Jordan Knight Big Time Rush
It's the only life you got, so you gotta live it big time, right? Well, Big Time Rush — the boy band comprised of four of the 2010s' biggest teen heartthrobs — is back and better than ever.
The band, which consists of members Kendall Schmidt, 31, James Maslow, 31, Logan Henderson, 32, and Carlos PenaVega, 32, dates back to 2009 with the debut of their Nickelodeon show Big Time Rush, where they played characters in a teenage band.
Thanks to the show's success, the group then went on to release three albums, which included the hits we all know and love such as "Worldwide" and "Boyfriend" — and performed across the globe.
In 2013, the band decided to go their separate ways but notably remained close friends through the years. Fast forward to March of this year, all four seasons of the show were added to Netflix and the band's fanbase felt the rush reviving once again.
Talking to PEOPLE, the band describes this moment as "serendipitous," considering the fact that they were already plotting to get back together for a year and half. Over the years, the band hinted at the idea of getting back together, but never gave a solid answer as to when.
"A blessing in disguise was that the music was good when it started, but after a year of revising, revisiting, figuring out what we want to do, our music now is so much better. So everything happens for a reason. And we're super pumped for the fans," Maslow tells PEOPLE.
"[The] universe was telling us, 'Big Time Rush get back together,' " Henderson adds.
Returning to the recording studio together again wasn't easy, but in the band's true fashion, they found a way to make it a blast.

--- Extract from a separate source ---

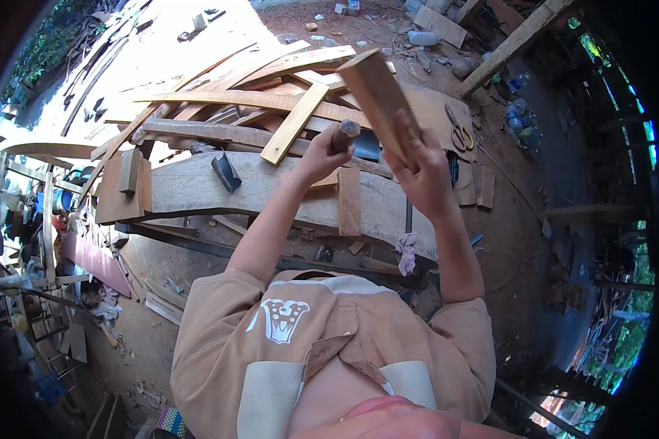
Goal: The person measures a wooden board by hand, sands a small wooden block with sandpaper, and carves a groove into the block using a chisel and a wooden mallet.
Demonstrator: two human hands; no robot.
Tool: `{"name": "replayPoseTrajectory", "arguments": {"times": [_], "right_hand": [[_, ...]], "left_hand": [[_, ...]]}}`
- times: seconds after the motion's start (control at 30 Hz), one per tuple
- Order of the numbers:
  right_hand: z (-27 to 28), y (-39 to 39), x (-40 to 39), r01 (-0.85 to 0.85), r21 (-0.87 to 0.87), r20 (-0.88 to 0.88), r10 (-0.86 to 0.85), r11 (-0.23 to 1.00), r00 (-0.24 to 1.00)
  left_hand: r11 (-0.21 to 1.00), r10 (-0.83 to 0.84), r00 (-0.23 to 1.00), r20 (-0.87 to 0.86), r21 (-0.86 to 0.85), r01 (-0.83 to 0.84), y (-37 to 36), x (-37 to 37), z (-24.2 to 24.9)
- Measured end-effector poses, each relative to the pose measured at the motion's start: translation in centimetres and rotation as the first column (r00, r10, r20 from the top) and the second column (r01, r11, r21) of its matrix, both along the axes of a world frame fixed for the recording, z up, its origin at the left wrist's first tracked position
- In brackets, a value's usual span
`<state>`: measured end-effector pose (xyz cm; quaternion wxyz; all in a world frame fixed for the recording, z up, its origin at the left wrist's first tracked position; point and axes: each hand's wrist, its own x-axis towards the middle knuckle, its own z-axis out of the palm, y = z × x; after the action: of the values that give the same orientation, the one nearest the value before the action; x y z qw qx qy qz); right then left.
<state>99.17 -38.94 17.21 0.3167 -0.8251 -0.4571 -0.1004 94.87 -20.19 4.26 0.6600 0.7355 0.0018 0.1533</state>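
Note:
My left hand [321,157] is wrapped round a short, dark cylindrical handle [346,132], whose round end faces up. To its right, my right hand [419,170] grips a thick rectangular wooden block [377,95], raised and tilted over the bench. Both hands are above a long, weathered wooden plank [271,183]. On that plank, between and below my hands, lies a smaller wood block [349,201]. A dark curved metal piece [226,173] rests at its left part, and a flat dark blade-like piece [368,144] shows between my hands.
Wood strips [271,95] are piled behind the plank. Scissors [459,129] lie on a board at the right. Two blocks [130,172] stand at the left end. A crumpled cloth [406,254] hangs at the near edge. A slanted post [516,47] stands at the upper right.

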Motion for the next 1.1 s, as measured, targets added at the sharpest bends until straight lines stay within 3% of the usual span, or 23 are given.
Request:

"We definitely had some rough patches, had some issues kind of finding our sound and knowing the vision for the music. But the best part was whenever we all came together, at James's house in Vegas, we just went in with open hearts, open minds about the music and a little bit of tequila," Henderson says. (They all hilariously agreed that the tequila helped.)
After all of these years working together, however, the band says their relationship is less like bandmates/co-stars and more like family.
"We're family a hundred percent," PenaVega says. "Family that you can go two months without speaking and then you pick right back up or you can go six months or a year."
"You know, it's like brothers, you don't always get along with your siblings. But you always love them," Maslow adds.
Oftentimes, musical groups start with a strong rise, but end with a hard fall. For the boys of Big Time Rush, however, their return is about having fun — and less about who's in the spotlight.
"Listen, most bands that get back together, I always hear like, 'Oh, so and so, they hate each other,'" Schmidt says. "We're just excited."
He continues, "[What's different] from 10 years ago is that we all have grown individually. We all have different strengths. And now I think that we're much more open to playing off each other's strengths and it's really kind of helped our relationship."
Schmidt adds, "For lack of a better word there used to be a lot of jockeying for position or ego involved. And I think after time has gone by, we're just like, 'I don't care. Just do you, [and] have fun.' It's all about the good times. It's all about low stress. We just want to have fun. And the fans, I think when they see that we've had our experience building this low stress, I think they'll see, man, these guys have a great time."
Jordan Knight Big Time Rush
The band's loyal fanbase has certainly grown over the years and even reached the band members' younger relatives.
"Now we have a whole new group of fans. My niece is 7, 8 years old at this point. She's become a huge fan over the last year because she just started watching the series," Maslow says.
PenaVega adds, "Her favorite is Logan, though." He also admits that his kids, whom he shares with Alexa PenaVega, are big fans of the group.
In honor of the release of the new track, the band will be performing at iHeartRadio's Jingle Ball tour in Philadelphia on Monday night, marking their return to the stage since 2014's Live World Tour.
Though they're excited, they note that they will be "getting thrown in the mix with some of the greatest artists of today. The world's most current artists."
"Hey man, let's see how we do. I think it's going to be great," Schmidt says. Unfortunately, the band did reveal they will not be performing any of their iconic Christmas singles, but, "Maybe on the red carpet we'll give a little jingle."
"Call It Like I See It" is out now, with new music and performances to come in 2022 — and as the band put it, it's going to be "big time."